Daniel Claar - Idaho's Premier Backcountry Writer

Winner - Idaho Magazine Publisher's Choice Award 2010
"The Proper Filter"
http://idahomagazine.com/previous_winners_details.asp?ID=84

Winner - Idaho Magazine Judge's Choice Award 2011
"Where the River Leads"
http://idahomagazine.com/previous_winners_details.asp?ID=98

"Hot Spring Break "
http://www.idahohotsprings.com/education/hot-spring-break.htm

"Stampede! "
http://www.backpacker.com/january-2010-reader-essays-stampede/destinations/13661

"Seeing Things"
Winner - Idaho Magazine Second Place 2011
http://idahomagazine.com/previous_winners_details.asp?ID=101

Monday, March 15, 2010

What We Pretend To Be

          Darion barely catches his breath before the band segues into their final performance of the night. The nightclub’s pulsing rainbow of stage lights beat down on the four men like a July sun. Shirtless and sweaty, the singer howls into the microphone as the song’s introduction reaches a climax of heavy riffing and rapid-fire drumming. The crowded floor becomes a seething pool of bouncing heads and raised fists. A wolf-like grin erupts across the face of the maniacal singer. Darion drags one hand over his shaved scalp and wipes the drenched fingers on his camouflage shorts as he screams the opening lines.

          Flanking the front man are his closest friends and band mates. Hawg, a masterful jazz drummer, pounds his kit with such primitive fury, no one would guess he is professionally trained. Behind a mop of thick brown curls, Kent hacks at his ebony Les Paul, carving out a menacing and chunky chord progression. Stage left, stocky Julio pummels the bass strings and stomps in circles like a man possessed. The synergistic wall of sound created by the four men feels as though it could rip the building from its very foundation.

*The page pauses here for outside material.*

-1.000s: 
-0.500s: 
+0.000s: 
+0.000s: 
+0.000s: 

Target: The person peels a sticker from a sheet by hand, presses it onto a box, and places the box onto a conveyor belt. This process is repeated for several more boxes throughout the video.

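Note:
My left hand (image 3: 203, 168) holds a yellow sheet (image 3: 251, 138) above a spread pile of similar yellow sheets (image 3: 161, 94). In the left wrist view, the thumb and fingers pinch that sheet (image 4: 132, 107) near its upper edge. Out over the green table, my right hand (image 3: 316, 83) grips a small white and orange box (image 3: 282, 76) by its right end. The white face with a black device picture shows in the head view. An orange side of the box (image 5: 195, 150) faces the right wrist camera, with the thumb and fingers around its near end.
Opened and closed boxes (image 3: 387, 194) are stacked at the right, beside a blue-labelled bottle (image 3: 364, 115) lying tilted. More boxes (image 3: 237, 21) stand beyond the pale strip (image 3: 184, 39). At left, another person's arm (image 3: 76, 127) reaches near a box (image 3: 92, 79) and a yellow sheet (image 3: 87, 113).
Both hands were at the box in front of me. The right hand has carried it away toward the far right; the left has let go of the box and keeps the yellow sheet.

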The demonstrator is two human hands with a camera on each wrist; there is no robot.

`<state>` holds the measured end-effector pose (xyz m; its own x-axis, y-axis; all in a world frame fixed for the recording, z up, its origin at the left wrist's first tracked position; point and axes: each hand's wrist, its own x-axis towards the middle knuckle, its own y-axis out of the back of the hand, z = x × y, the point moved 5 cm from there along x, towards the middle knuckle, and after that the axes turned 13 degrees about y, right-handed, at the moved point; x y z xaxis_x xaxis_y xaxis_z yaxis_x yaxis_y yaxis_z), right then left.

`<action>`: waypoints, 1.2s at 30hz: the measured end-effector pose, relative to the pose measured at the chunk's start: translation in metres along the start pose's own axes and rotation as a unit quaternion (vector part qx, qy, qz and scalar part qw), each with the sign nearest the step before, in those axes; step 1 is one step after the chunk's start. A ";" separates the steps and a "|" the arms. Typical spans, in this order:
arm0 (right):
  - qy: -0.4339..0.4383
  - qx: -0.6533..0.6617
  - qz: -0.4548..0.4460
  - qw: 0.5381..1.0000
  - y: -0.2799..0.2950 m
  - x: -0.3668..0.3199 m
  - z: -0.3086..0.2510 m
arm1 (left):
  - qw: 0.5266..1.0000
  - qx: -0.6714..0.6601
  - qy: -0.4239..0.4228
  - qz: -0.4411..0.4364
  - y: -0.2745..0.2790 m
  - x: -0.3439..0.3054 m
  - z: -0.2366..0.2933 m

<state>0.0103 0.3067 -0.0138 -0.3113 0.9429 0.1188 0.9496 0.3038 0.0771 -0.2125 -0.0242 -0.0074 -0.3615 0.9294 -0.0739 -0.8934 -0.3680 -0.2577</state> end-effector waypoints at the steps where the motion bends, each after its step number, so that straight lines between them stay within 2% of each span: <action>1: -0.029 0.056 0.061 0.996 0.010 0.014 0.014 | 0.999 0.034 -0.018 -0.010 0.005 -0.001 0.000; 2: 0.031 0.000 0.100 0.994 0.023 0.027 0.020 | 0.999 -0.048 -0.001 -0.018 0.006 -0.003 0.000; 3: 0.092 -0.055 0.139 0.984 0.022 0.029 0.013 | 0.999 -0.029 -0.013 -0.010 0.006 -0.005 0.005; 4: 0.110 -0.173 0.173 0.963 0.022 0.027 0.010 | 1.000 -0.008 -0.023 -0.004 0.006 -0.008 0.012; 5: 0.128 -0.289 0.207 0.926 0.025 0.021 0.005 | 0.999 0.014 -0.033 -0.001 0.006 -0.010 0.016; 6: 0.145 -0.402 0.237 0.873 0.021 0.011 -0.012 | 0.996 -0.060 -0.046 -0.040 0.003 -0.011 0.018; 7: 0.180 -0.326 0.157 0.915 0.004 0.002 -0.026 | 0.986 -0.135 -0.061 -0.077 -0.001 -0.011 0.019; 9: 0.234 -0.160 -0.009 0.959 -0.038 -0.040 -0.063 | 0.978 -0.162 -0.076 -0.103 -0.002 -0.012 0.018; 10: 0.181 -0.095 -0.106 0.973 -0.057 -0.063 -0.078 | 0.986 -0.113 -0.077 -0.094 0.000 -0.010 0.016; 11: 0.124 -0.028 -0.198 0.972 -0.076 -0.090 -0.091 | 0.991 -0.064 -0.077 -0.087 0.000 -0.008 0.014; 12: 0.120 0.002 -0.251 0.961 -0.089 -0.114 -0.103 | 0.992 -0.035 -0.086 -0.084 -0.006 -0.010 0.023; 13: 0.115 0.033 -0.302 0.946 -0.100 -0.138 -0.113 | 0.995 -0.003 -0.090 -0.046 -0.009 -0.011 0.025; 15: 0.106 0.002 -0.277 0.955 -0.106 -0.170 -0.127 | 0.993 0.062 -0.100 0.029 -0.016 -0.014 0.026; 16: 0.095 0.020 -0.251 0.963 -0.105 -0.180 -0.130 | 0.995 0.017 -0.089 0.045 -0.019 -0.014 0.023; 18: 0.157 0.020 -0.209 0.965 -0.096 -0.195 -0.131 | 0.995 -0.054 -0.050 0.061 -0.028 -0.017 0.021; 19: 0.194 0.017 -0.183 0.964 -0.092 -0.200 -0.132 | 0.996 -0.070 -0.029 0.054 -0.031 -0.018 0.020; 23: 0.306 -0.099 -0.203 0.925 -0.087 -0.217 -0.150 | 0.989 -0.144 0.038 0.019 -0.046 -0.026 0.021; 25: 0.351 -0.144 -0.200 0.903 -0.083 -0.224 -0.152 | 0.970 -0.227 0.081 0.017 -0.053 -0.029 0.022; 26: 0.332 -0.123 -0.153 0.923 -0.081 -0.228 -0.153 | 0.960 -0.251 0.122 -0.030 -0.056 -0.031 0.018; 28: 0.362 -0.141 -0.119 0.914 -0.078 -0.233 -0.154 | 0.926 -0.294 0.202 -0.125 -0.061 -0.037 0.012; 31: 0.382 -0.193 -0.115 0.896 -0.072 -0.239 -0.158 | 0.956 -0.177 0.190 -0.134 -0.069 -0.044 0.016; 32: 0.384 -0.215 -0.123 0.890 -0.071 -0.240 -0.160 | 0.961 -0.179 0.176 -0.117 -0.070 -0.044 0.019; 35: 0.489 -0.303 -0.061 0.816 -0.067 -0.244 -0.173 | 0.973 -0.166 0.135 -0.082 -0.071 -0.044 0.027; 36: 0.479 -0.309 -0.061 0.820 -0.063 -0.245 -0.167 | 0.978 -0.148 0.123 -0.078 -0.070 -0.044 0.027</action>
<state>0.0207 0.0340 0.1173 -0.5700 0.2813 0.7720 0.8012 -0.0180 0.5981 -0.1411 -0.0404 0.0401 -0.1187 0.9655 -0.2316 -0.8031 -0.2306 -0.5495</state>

          As always, when playing this particular number, Darion seeks out new faces in the crowd to gauge their reaction. Taken literally, the song seems to promote war on everyone from Arabs to Eskimos. Acutely aware of his own militant appearance, Darion enjoys taking a hyperbolic stance in his lyrics and stage presence. The song is actually an anti-war piece, but so disguised in its brutally heavy music and sarcastic lyrics, the band had seen their share of misunderstanding. Over the years, they had comically witnessed more than one person storm out of a show with disgust etched across their face. Once, a whirling, diminutive blur of tie-dye and dreadlocks stopped dead in her sandals, extending both middle fingers in wild gesticulations until the song ended.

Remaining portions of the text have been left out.